Would you please output the data exactly, omitting no line?

++++++++++

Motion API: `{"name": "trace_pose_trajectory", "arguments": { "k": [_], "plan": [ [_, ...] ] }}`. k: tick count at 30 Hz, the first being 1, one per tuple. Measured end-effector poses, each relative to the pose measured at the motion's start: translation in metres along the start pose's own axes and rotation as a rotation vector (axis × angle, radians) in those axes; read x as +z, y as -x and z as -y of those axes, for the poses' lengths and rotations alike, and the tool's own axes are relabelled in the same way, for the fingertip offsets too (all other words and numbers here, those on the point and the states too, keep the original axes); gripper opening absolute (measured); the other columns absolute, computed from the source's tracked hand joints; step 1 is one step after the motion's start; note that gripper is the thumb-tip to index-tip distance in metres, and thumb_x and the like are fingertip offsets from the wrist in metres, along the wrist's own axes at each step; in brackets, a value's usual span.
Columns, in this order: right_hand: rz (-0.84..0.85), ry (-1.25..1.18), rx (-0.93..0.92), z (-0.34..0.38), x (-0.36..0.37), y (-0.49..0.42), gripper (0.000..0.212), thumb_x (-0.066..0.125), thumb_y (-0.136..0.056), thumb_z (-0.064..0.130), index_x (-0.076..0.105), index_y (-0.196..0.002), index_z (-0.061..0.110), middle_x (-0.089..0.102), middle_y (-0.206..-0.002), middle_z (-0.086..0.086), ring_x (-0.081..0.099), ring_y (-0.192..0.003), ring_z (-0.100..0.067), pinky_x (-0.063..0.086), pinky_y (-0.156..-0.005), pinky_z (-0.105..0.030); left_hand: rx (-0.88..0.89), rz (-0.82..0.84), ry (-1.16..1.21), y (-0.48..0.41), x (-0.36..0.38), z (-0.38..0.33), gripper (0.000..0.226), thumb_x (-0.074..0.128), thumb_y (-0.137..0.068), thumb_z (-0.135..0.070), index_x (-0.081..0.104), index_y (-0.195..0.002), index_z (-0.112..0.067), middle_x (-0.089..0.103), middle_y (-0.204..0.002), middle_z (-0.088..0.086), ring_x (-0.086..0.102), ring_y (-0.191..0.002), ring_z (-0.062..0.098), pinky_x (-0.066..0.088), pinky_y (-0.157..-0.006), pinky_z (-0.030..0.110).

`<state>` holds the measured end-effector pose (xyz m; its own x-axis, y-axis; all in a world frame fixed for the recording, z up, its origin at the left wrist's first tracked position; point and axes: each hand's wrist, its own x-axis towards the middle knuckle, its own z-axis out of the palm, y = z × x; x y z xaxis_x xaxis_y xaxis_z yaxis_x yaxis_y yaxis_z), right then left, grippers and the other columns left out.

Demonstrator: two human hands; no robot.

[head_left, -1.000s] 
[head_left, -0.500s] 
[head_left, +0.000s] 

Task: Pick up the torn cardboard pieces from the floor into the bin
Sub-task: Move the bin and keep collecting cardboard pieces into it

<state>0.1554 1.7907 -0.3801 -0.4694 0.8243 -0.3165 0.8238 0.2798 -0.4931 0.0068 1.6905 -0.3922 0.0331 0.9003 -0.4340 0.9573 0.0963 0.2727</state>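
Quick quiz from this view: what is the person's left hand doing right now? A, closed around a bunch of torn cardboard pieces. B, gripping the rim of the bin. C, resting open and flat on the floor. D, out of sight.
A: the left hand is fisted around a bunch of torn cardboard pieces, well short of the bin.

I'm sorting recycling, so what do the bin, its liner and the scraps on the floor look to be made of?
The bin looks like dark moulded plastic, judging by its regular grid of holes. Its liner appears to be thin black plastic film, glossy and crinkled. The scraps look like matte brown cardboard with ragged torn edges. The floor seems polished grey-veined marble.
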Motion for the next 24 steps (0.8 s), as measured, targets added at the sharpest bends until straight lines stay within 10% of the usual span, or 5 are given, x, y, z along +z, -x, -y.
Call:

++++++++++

RESPONSE:
Motion API: `{"name": "trace_pose_trajectory", "arguments": { "k": [_], "plan": [ [_, ...] ] }}`. k: tick count at 30 Hz, the first being 1, one per tuple. Measured end-effector poses, each relative to the pose measured at the motion's start: translation in metres along the start pose's own axes and rotation as a rotation vector (axis × angle, radians) in those axes; read x as +z, y as -x and z as -y of those axes, for the poses' lengths and rotations alike, and the tool's own axes are relabelled in the same way, for the fingertip offsets too (all other words and numbers here, those on the point and the states too, keep the original axes); gripper opening absolute (measured); the other columns absolute, computed from the source's tracked hand joints; step 1 is one step after the motion's start; note that gripper is the thumb-tip to index-tip distance in metres, and thumb_x and the like are fingertip offsets from the wrist in metres, along the wrist's own axes at each step; in brackets, a value's usual span.
Columns, in this order: right_hand: rz (-0.84..0.85), ry (-1.25..1.18), rx (-0.93..0.92), z (-0.34..0.38), x (-0.36..0.37), y (-0.49..0.42), gripper (0.000..0.212), thumb_x (-0.066..0.125), thumb_y (-0.136..0.056), thumb_z (-0.064..0.130), index_x (-0.076..0.105), index_y (-0.196..0.002), index_z (-0.061..0.110), middle_x (-0.089..0.102), middle_y (-0.206..-0.002), middle_z (-0.086..0.086), ring_x (-0.081..0.099), ring_y (-0.192..0.003), ring_z (-0.100..0.067), pinky_x (-0.063..0.086), pinky_y (-0.156..-0.005), pinky_z (-0.105..0.030); left_hand: rx (-0.88..0.89), rz (-0.82..0.84), ry (-1.16..1.21), y (-0.48..0.41), x (-0.36..0.38), z (-0.38..0.33), gripper (0.000..0.226), thumb_x (-0.074..0.128), thumb_y (-0.137..0.068), thumb_z (-0.135..0.070), index_x (-0.081..0.104), index_y (-0.195..0.002), index_z (-0.112..0.067), middle_x (-0.089..0.103), middle_y (-0.204..0.002), middle_z (-0.088..0.086), ring_x (-0.086..0.102), ring_y (-0.191..0.002), ring_z (-0.062..0.098), pinky_x (-0.066..0.088), pinky_y (-0.157..-0.006), pinky_z (-0.030..0.110).

`<state>` holds the measured end-effector pose (xyz m; its own x-axis, y-axis; all in a world frame fixed for the recording, z up, its origin at the left wrist's first tracked position; point and axes: each hand's wrist, its own x-axis towards the middle knuckle, its own z-axis out of the palm, y = z × x; x y z xaxis_x xaxis_y xaxis_z yaxis_x yaxis_y yaxis_z), right then left, grippers and the other columns left out.

Demonstrator: two human hands; no robot.

[head_left, -1.000s] 
[head_left, -0.500s] 
[head_left, +0.000s] 

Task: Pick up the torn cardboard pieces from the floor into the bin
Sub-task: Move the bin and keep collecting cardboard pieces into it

<state>0.1554 1.7907 -0.3801 -0.4694 0.8243 -0.3165 0.8238 0.2798 -0.4931 0.0068 1.6905 -0.3922 0.0331 0.9003 -0.4340 0.9573 0.0963 0.2727</state>
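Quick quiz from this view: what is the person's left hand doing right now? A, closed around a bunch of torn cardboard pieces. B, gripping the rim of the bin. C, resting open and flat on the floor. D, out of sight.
A: the left hand is fisted around a bunch of torn cardboard pieces, well short of the bin.

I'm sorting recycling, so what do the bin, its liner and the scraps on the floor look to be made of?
The bin looks like dark moulded plastic, judging by its regular grid of holes. Its liner appears to be thin black plastic film, glossy and crinkled. The scraps look like matte brown cardboard with ragged torn edges. The floor seems polished grey-veined marble.
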Motion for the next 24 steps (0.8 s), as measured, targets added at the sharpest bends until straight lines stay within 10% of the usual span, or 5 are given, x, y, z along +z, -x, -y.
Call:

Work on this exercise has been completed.